I should begin by admitting this. When I was much younger, at the close of every prayer, I asked for the strength to die unafraid. Now, more often, I pray to live righteously.
Summer turns to fall, and more brothers arrive in camp. They trickle in by twos and threes, eager to learn how to field strip a Kalashnikov, how far to lead a helicopter with a rocket, to sing the nasheeds like true knights under the Prophet’s banner, to perform ablutions when little water is available. Some have traveled from Africa, others from the Kingdom, Egypt, the Gulf states, and there is the odd European among them, these especially hopeful to become shaheed. Even an American from California, a place I have never been but always wanted to see, managed to bribe his way through the checkpoint at the Khyber. After a week with us, he did not find the brotherhood to his liking and moved on to train elsewhere.
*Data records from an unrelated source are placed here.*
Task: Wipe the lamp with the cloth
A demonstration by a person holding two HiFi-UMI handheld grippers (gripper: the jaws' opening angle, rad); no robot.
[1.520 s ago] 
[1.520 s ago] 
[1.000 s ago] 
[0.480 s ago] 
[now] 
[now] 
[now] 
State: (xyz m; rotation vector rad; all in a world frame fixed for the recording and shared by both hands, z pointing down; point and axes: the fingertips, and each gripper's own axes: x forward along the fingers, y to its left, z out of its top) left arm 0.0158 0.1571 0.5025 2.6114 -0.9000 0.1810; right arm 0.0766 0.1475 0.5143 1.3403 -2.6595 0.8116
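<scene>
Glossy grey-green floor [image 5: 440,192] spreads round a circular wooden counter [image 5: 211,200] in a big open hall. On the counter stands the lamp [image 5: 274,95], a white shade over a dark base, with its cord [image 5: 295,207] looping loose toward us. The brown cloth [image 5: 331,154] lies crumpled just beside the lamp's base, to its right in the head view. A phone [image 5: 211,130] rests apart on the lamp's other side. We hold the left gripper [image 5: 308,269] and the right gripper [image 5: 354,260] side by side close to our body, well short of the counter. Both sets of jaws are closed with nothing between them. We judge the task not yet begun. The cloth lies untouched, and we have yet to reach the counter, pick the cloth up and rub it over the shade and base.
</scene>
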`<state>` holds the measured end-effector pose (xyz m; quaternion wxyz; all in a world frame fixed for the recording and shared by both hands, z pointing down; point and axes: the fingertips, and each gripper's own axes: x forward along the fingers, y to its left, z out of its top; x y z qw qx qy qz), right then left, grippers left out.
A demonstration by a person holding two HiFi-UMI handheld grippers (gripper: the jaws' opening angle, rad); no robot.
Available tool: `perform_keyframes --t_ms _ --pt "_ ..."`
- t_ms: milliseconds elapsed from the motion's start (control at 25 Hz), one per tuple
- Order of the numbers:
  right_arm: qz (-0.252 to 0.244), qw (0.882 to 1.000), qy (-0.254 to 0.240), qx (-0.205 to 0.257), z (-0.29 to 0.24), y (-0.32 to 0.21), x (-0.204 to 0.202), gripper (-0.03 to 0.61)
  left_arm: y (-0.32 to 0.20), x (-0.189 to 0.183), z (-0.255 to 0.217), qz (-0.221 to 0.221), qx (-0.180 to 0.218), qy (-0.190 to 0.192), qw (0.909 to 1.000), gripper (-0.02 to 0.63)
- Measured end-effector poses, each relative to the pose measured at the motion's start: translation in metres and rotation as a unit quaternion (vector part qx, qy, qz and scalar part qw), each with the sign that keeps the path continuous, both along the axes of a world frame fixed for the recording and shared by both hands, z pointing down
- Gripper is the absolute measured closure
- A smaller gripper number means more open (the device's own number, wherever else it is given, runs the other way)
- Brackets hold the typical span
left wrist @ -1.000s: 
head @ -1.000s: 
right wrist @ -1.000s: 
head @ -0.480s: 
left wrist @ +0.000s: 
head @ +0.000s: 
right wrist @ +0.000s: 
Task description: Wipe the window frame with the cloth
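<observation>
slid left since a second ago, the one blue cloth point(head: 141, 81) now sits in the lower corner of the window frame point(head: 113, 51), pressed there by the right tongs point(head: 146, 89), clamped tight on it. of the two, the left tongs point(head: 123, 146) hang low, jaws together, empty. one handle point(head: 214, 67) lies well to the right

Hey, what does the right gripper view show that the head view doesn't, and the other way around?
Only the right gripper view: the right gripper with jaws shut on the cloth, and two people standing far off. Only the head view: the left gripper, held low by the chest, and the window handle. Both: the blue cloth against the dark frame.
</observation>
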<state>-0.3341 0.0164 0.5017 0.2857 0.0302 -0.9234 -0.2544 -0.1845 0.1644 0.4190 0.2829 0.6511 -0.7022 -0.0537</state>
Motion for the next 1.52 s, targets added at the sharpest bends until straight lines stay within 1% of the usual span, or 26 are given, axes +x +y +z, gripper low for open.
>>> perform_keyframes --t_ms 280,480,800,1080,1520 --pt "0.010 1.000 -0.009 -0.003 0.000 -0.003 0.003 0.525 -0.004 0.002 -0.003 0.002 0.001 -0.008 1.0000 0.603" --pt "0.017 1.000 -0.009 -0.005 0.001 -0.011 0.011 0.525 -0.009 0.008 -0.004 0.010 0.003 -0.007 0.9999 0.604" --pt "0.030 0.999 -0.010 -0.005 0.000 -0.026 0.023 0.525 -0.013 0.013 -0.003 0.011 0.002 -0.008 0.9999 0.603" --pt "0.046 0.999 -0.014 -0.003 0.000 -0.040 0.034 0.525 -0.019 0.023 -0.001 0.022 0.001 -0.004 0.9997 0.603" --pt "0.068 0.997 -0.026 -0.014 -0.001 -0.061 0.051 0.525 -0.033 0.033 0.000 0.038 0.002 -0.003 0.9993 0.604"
Our numbers swell expectantly, though we aren’t sure what to expect. Dr. Walid says it is a good problem to have, and I tend to agree. We accept each new brother with gratitude, but as time passes and the days grow cooler, the nights longer, and still they arrive in greater numbers—so much so that securing food for everyone has become difficult—I cannot help but wonder when this will end. The Afghan winter has a reputation even in the London mosques. Soon, the Khyber will close.